▸ Description of the task
Give back all of the data verbatim.

▸ Data excerpt
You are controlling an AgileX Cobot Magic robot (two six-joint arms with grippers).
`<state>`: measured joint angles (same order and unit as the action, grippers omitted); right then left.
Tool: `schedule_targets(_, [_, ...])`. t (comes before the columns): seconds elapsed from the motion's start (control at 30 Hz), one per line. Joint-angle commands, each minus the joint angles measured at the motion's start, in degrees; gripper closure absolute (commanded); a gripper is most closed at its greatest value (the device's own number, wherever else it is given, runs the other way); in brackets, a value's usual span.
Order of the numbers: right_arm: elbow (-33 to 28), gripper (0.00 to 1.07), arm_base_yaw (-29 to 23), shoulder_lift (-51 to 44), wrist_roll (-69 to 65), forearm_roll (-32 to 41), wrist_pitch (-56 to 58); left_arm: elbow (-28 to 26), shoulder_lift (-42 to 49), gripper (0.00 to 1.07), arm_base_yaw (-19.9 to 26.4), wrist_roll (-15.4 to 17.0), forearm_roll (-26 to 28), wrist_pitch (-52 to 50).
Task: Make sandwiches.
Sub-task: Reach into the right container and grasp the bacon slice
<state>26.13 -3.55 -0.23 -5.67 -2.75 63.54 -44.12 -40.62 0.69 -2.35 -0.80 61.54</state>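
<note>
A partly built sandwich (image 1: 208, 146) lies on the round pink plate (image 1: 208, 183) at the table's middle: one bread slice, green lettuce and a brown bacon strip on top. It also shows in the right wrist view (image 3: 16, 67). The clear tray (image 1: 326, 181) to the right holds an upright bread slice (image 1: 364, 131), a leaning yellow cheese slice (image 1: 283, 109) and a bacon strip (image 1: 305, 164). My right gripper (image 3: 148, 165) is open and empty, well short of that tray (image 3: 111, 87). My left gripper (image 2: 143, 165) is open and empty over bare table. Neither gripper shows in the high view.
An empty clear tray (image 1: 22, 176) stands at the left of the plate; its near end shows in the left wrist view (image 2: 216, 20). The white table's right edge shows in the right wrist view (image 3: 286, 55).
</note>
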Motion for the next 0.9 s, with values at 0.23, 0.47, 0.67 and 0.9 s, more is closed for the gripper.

▸ Answer section
You are controlling an AgileX Cobot Magic robot (two six-joint arms with grippers).
`<state>`: measured joint angles (same order and unit as the action, grippers omitted); right then left.
Tool: `schedule_targets(_, [_, ...])`. t (comes before the columns): seconds elapsed from the motion's start (control at 30 Hz), one per line. Joint-angle commands, each minus the joint angles measured at the motion's start, in degrees; gripper closure absolute (commanded); a gripper is most closed at its greatest value (the device's own number, wherever else it is given, runs the other way); in brackets, a value's usual span.
Order of the numbers: right_arm: elbow (-33 to 28), gripper (0.00 to 1.07), arm_base_yaw (-29 to 23), shoulder_lift (-51 to 44), wrist_roll (-69 to 65), forearm_roll (-32 to 41), wrist_pitch (-56 to 58); left_arm: elbow (-28 to 26), shoulder_lift (-42 to 49), gripper (0.00 to 1.07), arm_base_yaw (-19.9 to 26.4), wrist_roll (-15.4 to 17.0), forearm_roll (-26 to 28), wrist_pitch (-52 to 50).
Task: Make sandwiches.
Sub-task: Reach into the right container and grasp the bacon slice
<state>26.13 -3.55 -0.23 -5.67 -2.75 63.54 -44.12 -40.62 0.69 -2.35 -0.80 61.54</state>
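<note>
A partly built sandwich (image 1: 208, 146) lies on the round pink plate (image 1: 208, 183) at the table's middle: one bread slice, green lettuce and a brown bacon strip on top. It also shows in the right wrist view (image 3: 16, 67). The clear tray (image 1: 326, 181) to the right holds an upright bread slice (image 1: 364, 131), a leaning yellow cheese slice (image 1: 283, 109) and a bacon strip (image 1: 305, 164). My right gripper (image 3: 148, 165) is open and empty, well short of that tray (image 3: 111, 87). My left gripper (image 2: 143, 165) is open and empty over bare table. Neither gripper shows in the high view.
An empty clear tray (image 1: 22, 176) stands at the left of the plate; its near end shows in the left wrist view (image 2: 216, 20). The white table's right edge shows in the right wrist view (image 3: 286, 55).
</note>
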Motion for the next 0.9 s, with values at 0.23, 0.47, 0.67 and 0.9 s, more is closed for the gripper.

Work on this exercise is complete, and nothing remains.